(DATA TO PROCESS Opens)

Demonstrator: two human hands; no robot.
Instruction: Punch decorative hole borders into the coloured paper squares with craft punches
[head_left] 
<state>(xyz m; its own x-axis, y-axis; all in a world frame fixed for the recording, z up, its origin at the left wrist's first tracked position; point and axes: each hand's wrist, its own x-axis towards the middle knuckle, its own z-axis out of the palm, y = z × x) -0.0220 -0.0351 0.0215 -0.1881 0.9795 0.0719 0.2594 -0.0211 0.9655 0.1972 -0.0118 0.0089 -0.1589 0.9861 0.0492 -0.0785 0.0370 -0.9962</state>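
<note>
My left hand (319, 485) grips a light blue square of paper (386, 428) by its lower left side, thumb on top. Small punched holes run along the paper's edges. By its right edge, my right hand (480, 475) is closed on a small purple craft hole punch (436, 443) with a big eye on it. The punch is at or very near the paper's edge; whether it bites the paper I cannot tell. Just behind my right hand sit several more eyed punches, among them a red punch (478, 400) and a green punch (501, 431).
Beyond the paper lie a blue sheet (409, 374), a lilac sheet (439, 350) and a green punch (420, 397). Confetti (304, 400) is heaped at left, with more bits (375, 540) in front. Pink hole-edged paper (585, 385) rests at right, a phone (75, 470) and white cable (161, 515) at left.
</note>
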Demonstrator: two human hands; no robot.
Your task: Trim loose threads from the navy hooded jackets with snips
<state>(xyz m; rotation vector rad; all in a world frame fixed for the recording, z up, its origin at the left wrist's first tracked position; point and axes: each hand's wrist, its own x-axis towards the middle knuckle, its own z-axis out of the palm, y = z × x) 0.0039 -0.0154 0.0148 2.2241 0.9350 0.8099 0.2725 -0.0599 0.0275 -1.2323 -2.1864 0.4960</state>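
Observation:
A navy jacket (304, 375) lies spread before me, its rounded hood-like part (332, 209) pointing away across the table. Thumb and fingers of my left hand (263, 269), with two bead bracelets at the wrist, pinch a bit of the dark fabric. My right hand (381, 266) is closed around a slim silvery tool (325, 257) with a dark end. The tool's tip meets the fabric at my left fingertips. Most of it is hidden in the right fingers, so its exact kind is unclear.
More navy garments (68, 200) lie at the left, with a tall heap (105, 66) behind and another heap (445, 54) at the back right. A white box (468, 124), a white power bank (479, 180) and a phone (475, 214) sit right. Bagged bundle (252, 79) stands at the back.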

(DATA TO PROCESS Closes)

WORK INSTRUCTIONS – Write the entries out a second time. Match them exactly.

EXERCISE OUTPUT –
Demonstrator: two human hands; no robot.
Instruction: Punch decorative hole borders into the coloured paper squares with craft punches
[head_left] 
<state>(xyz m; its own x-axis, y-axis; all in a world frame fixed for the recording, z up, its origin at the left wrist's first tracked position; point and axes: each hand's wrist, its own x-axis towards the middle knuckle, its own z-axis out of the palm, y = z × x) -0.0220 -0.0351 0.0215 -0.1881 0.9795 0.0719 0.2594 -0.0211 0.9655 0.1972 -0.0118 0.0089 -0.1589 0.9861 0.0492 -0.0785 0.0370 -0.9962</state>
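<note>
My left hand (319, 485) grips a light blue square of paper (386, 428) by its lower left side, thumb on top. Small punched holes run along the paper's edges. By its right edge, my right hand (480, 475) is closed on a small purple craft hole punch (436, 443) with a big eye on it. The punch is at or very near the paper's edge; whether it bites the paper I cannot tell. Just behind my right hand sit several more eyed punches, among them a red punch (478, 400) and a green punch (501, 431).
Beyond the paper lie a blue sheet (409, 374), a lilac sheet (439, 350) and a green punch (420, 397). Confetti (304, 400) is heaped at left, with more bits (375, 540) in front. Pink hole-edged paper (585, 385) rests at right, a phone (75, 470) and white cable (161, 515) at left.
</note>
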Demonstrator: two human hands; no robot.
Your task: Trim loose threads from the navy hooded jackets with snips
<state>(xyz m; rotation vector rad; all in a world frame fixed for the recording, z up, its origin at the left wrist's first tracked position; point and axes: each hand's wrist, its own x-axis towards the middle knuckle, its own z-axis out of the palm, y = z × x) 0.0039 -0.0154 0.0148 2.2241 0.9350 0.8099 0.2725 -0.0599 0.0275 -1.2323 -2.1864 0.4960</state>
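Observation:
A navy jacket (304, 375) lies spread before me, its rounded hood-like part (332, 209) pointing away across the table. Thumb and fingers of my left hand (263, 269), with two bead bracelets at the wrist, pinch a bit of the dark fabric. My right hand (381, 266) is closed around a slim silvery tool (325, 257) with a dark end. The tool's tip meets the fabric at my left fingertips. Most of it is hidden in the right fingers, so its exact kind is unclear.
More navy garments (68, 200) lie at the left, with a tall heap (105, 66) behind and another heap (445, 54) at the back right. A white box (468, 124), a white power bank (479, 180) and a phone (475, 214) sit right. Bagged bundle (252, 79) stands at the back.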

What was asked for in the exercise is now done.